Levi non rispose, non aveva la forza necessaria per farlo.
«Cazzo, rispondimi. Guardami negli occhi e dimmelo. Dimmi che non provi niente per me ed io la farò finita, non aprirò mai più il discorso. Ma devi dirmelo Levi.»
Il loro sguardo s'incontrò di nuovo. Stava per farlo, stava davvero per dirgli che non lo ricambiava, che doveva dimenticare tutto, che tra loro non sarebbe mai potuto nascere niente... ma lui aveva quei maledetti occhi che parevano potergli leggere l'anima e Levi era troppo debole.

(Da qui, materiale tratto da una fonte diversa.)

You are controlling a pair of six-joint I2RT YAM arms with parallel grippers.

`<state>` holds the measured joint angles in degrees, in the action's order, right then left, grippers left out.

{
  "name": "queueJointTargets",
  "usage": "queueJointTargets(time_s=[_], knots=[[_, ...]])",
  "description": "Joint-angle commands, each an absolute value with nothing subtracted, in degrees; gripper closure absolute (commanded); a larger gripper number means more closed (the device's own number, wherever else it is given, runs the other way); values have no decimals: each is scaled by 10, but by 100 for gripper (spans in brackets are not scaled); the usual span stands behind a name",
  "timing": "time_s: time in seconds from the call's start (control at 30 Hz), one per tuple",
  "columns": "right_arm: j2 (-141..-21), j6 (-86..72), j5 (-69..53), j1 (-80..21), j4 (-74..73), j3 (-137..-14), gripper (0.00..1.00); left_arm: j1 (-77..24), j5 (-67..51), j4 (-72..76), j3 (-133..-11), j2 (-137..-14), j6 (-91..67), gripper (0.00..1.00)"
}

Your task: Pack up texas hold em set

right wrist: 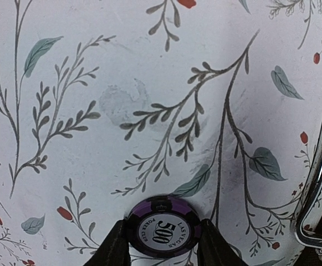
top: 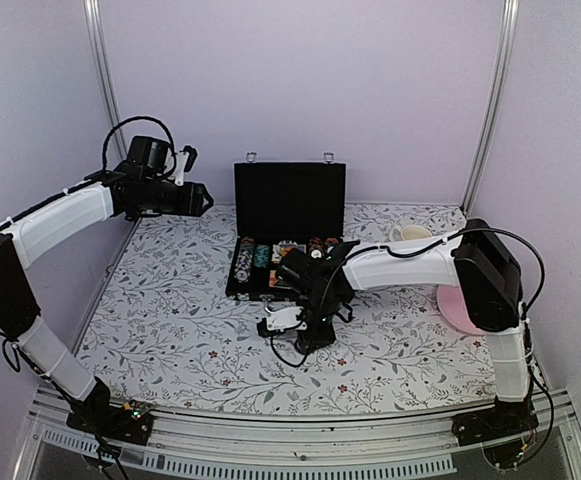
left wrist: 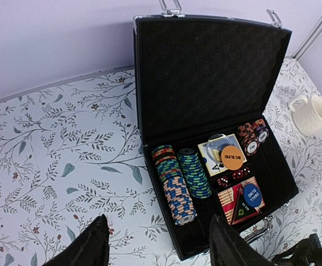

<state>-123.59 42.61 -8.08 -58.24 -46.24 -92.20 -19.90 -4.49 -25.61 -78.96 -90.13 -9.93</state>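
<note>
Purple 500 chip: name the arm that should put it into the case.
Right. Its jaws pinch the purple chip just in front of the case; the left arm hovers far off, jaws open and empty.

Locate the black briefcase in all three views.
Top external: briefcase open at table centre, lid upright.
Left wrist: briefcase fills centre and right, chips inside.
Right wrist: only its silver handle, at the right edge, right of the purple chip between the right hand's fingers.
Shared landmark: floral tablecloth in all three; the handle also shows bottom right in left wrist.
</note>
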Motion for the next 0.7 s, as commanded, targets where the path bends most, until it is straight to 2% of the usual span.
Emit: queueJointTargets(time_s=[0.0,0.27,0.67], knots=[[-1193,422,-55,-584,-466,-943,76,-189,-51,-251,-788,-910,-104,38],[-1154,439,-15,-517,-445,-967,75,-187,-55,-252,-788,-910,-106,38],[-1202,471,82,-417,-349,-1007,75,-187,-59,-254,-790,-910,-108,37]])
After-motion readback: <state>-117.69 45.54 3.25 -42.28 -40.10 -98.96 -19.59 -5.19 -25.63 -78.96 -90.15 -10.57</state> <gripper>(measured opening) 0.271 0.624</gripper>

«Non posso.» disse solo e improvvisamente la sua mente andò ad Erwin. Il suo maestro non sarebbe stato fiero dei suoi allievi, si sarebbe sentito un fallimento per non essere riuscito a svolgere il suo ruolo. Ma il vero colpevole era Levi. Lui che già era un Jedi completo, avrebbe dovuto fermare il suo apprendista, farlo ragionare.
«Non pensarlo nemmeno Levi. La colpa non è tua e nemmeno del maestro Smith.» come poteva leggergli così nel pensiero?
«Io l'ho sempre saputo. - continuò il ragazzo. -Per me ci sei stato sempre e solamente tu. Ho scelto di diventare un cavaliere Jedi solo perché era l'unico modo che avevo per starti accanto.»
«È follia.» dichiarò allora il più grande, perdendosi nei lineamenti perfettamente armoniosi di quel viso.
«È amore.» sussurrò ad un soffio dalle sue labbra, per poi posarsi su di esse, come ormai sognava di fare da anni: a quel punto non aveva niente perdere. Pensava che baciarlo sarebbe stato molto più difficile. Era convinto che, data l'inesperienza da parte di entrambi, sarebbe stato imbarazzante e impacciato. Non fu così.
Quando le loro lingue s'incontrarono, sentì il nodo all'altezza dello stomaco sciogliersi e le sensazioni che provò non furono minimamente paragonabili a quelle che aveva immaginato. Era come essere tornati a casa dopo un lungo viaggio, come se fosse finalmente riuscito a trovare il suo posto nel mondo.
Levi sentì improvvisamente le gambe molli e il corpo troppo pesante e l'unica cosa sensata da fare gli parve quella di abbandonarsi contro il petto del più giovane, ancorandogli le braccia al collo.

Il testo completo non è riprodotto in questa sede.